Hİsse Senetlerİ Hakkinda

Yanıt
Old 29-10-2006, 19:41   #1
advokat34

 
Varsayılan Hİsse Senetlerİ Hakkinda

merhaba meslektaşlarım. bir müvekkilimin babası 1975'te bir şirketin kurucu ortağı sıfatıyla,o günkü değeriyle 25.000TL.değerinde 25 adet bedelli ve 25 adet te bedelsiz olmak üzere toplam 50 adet hisse senedi almış.Yurtdışında işçi olarak bulunan bu kişi ailesine bu durumdan hiç bahsetmemiş,yıllar sonra ölümünden sonra Türkiyeye gelen çocukları, türkiyedeki evinde saklı olarak bu hisse senetlerini buluyorlar.Sözkonusu şirketle iletişime geçip bu senetleri gösterdiklerinde, (kurucu ortaklarımız bedel arttırımlarını takip etmediklerinden bu durumdan yararlanamamışlardır.Böylelikle şu an ki mevcut bedel arttırımı diye çok cüzi bir rakam^^5YTL^^ çıkarmışlardır). Sorum şu; 1975 yılında kurulan ve kuruluş sermayesi 25.000TL. olan bir şirketten o tarihte beher bin liradan 25 adet bedelli, 25 adeti ise taahhüt edilmiş olmak üzere 50 adet hisse senedi alan bir kurucu üye, bedel arttırımlarına katılmadı diye, bugüne kadar çok defa bedel arttırımı yoluna gitmiş bir şirketin bu arttırımlarından nasıl yararlanamıyor? Yabancısı olduğum bir konu olduğu için bu konuda bilgisi olan meslektaşlarımın önerilerini bekliyorum. (Şirketin adı, Kaplamin A.Ş. merkezi izmirde) tşk ederim.
Old 30-10-2006, 19:10   #2
ISIL YILMAZ

 
Varsayılan

Sermaye arttırımının yapıldığı genel kurulda pay alma hakkının sınırlandırılması yönünde bir karar alınmış mı acaba? Böylebir karar alındıysa, bu karar ortaklığın yararı gözeterek, eşit işlem ve iyiniyet kuralları çercevesinde mi alınmış? Ayrıca esas sözleşmeye de bakmak gerek, esas sözleşmede sermaye arttırımında pay alma hakkının kısıtlanmayacağı yasağı var mı? Yani birçok sorunun cevabını bulmak gerekebilir. Size yardımcı olacağını umduğum bir yargıtay kararı yolluyorum.

Saygılar.


T.C.

YARGITAY

11. HUKUK DAİRESİ

E. 1997/5583

K. 1997/6609

T. 6.10.1997

• GENEL KURUL TOPLANTISINA ÇAĞRILMAMA ( Pay Alma Hakkının Tanınması - Paydan Mahrumiyet )

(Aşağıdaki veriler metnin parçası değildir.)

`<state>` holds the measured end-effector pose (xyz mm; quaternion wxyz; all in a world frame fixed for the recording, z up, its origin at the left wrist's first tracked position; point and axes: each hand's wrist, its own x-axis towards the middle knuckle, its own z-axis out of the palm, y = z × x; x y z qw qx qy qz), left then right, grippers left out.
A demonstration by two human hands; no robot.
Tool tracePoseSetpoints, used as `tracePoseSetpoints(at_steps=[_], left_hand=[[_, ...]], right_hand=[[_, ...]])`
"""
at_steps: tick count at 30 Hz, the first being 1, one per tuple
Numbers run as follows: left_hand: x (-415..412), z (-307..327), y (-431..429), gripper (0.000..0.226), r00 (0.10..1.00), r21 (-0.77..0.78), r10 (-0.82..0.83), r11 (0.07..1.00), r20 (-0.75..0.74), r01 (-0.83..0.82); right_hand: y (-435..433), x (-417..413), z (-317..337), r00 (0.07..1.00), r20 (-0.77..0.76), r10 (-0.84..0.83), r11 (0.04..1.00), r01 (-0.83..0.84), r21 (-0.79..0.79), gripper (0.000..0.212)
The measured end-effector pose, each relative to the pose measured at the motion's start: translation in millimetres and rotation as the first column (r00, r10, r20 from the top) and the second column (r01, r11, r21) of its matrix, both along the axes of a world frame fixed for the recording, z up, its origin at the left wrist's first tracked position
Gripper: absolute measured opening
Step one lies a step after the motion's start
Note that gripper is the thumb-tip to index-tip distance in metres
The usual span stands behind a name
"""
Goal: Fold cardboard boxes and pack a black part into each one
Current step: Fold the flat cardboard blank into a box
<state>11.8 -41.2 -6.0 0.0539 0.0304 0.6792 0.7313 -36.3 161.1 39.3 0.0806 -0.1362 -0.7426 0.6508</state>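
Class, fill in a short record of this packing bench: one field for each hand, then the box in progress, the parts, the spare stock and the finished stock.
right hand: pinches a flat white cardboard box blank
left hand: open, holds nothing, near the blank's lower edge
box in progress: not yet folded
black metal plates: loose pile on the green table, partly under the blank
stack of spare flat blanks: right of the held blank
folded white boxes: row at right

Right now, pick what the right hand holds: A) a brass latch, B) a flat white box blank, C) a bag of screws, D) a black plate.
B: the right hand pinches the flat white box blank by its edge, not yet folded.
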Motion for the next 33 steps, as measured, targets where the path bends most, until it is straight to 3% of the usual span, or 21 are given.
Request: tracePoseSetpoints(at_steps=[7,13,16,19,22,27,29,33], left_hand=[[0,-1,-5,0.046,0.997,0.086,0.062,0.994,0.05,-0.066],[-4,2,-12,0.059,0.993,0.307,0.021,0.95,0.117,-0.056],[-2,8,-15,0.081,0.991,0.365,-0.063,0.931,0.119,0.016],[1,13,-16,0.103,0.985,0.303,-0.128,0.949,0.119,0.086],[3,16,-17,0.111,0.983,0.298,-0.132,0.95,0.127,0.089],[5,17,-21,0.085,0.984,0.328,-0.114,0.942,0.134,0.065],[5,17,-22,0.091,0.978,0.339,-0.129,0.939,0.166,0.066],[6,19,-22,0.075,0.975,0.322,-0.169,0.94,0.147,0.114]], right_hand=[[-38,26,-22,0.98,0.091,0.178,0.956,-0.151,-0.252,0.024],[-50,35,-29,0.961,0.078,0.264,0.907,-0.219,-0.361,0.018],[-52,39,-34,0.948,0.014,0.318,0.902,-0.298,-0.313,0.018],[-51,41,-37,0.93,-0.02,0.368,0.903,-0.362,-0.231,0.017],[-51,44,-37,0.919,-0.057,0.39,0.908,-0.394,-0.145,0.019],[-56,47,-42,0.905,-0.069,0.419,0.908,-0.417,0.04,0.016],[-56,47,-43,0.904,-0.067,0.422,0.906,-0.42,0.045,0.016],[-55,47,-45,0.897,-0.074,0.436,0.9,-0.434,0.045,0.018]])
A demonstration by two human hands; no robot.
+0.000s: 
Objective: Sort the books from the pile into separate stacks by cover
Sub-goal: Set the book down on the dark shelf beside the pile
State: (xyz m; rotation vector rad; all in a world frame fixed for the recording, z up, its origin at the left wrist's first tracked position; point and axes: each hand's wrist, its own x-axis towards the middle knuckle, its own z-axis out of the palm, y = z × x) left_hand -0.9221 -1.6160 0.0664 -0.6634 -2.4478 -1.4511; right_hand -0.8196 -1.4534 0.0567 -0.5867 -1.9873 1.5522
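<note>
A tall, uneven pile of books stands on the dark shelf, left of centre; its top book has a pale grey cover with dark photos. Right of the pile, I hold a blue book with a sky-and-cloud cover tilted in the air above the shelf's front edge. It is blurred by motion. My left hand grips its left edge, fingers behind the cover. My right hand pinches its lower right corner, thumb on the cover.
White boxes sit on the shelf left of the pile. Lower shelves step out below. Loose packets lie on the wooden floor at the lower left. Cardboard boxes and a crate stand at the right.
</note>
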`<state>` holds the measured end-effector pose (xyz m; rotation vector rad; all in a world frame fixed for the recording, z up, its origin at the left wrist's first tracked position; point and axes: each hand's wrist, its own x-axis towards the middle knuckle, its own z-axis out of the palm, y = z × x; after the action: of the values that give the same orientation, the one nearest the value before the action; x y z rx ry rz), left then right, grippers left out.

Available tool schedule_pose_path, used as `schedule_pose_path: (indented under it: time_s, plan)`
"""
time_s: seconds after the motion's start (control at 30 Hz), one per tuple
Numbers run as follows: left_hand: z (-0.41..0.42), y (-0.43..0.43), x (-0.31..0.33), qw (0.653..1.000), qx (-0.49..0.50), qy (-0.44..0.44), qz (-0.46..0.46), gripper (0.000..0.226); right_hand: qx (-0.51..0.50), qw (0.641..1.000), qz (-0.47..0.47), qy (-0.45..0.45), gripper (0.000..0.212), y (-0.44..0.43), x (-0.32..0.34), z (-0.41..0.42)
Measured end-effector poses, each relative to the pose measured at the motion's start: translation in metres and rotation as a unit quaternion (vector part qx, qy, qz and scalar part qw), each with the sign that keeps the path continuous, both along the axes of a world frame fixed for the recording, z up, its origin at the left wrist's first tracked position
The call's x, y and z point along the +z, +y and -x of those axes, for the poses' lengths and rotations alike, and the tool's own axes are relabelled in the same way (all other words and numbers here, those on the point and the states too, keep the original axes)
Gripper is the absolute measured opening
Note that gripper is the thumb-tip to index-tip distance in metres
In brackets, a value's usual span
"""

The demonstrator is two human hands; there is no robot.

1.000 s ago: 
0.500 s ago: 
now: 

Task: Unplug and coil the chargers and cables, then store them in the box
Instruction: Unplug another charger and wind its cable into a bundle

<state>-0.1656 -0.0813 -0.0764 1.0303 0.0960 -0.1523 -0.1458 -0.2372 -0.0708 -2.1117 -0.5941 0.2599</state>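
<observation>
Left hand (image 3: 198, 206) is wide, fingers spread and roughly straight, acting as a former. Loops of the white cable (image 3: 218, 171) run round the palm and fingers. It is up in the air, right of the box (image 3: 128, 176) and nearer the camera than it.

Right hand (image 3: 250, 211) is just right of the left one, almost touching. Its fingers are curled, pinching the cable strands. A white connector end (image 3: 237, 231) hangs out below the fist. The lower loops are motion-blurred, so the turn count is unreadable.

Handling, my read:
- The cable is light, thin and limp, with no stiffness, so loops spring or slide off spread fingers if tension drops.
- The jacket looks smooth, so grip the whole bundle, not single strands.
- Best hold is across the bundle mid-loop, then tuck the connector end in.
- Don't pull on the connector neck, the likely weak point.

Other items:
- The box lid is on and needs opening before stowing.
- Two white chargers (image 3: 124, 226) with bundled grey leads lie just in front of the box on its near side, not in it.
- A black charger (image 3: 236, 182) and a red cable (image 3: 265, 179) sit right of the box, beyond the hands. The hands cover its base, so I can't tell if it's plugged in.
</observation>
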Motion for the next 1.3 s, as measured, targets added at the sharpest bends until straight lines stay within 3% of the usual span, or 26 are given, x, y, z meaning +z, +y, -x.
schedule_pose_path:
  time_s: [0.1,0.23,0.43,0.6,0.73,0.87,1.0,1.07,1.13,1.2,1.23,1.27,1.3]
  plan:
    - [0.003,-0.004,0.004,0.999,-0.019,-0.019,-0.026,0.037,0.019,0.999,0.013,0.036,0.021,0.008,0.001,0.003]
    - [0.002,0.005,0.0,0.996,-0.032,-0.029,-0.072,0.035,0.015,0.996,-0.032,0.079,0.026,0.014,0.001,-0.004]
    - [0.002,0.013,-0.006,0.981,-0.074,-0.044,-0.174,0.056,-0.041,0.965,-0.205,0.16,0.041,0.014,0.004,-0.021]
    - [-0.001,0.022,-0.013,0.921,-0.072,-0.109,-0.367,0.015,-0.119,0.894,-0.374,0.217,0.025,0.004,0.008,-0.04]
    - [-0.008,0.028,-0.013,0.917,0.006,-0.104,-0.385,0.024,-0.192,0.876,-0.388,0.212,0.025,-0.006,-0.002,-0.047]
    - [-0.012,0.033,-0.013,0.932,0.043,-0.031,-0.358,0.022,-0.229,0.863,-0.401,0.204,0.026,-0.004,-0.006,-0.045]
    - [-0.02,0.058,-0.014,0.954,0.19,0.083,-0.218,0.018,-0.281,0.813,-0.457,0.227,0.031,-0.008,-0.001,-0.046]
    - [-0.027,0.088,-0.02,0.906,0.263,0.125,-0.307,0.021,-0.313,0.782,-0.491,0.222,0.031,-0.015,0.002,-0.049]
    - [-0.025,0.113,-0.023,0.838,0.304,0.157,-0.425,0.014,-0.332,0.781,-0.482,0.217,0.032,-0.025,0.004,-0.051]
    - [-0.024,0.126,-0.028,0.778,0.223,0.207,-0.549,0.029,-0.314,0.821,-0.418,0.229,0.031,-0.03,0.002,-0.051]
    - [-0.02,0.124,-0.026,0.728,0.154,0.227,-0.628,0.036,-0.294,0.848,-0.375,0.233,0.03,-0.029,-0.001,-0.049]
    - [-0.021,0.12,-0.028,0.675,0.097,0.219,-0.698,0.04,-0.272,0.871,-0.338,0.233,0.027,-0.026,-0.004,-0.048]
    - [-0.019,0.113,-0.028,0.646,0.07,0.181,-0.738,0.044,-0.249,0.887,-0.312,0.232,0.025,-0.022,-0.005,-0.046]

• PAY ALMA HAKKI ( Eşit Koşulların Sağlanması - Pay Sahiplerini Aynı İşleme Tabi Tutma )

• SERMAYE ARTTIRIMI ( Yeni Pay Alma Hakkının Kaldırılması Niteliği Taşımamalı )

• EŞİT İŞLEM İLKESİNE AYKIRILIK ( Sermaye Artırımında Bir Ortağın Katılımına Olanak Verme - Kararın İptali )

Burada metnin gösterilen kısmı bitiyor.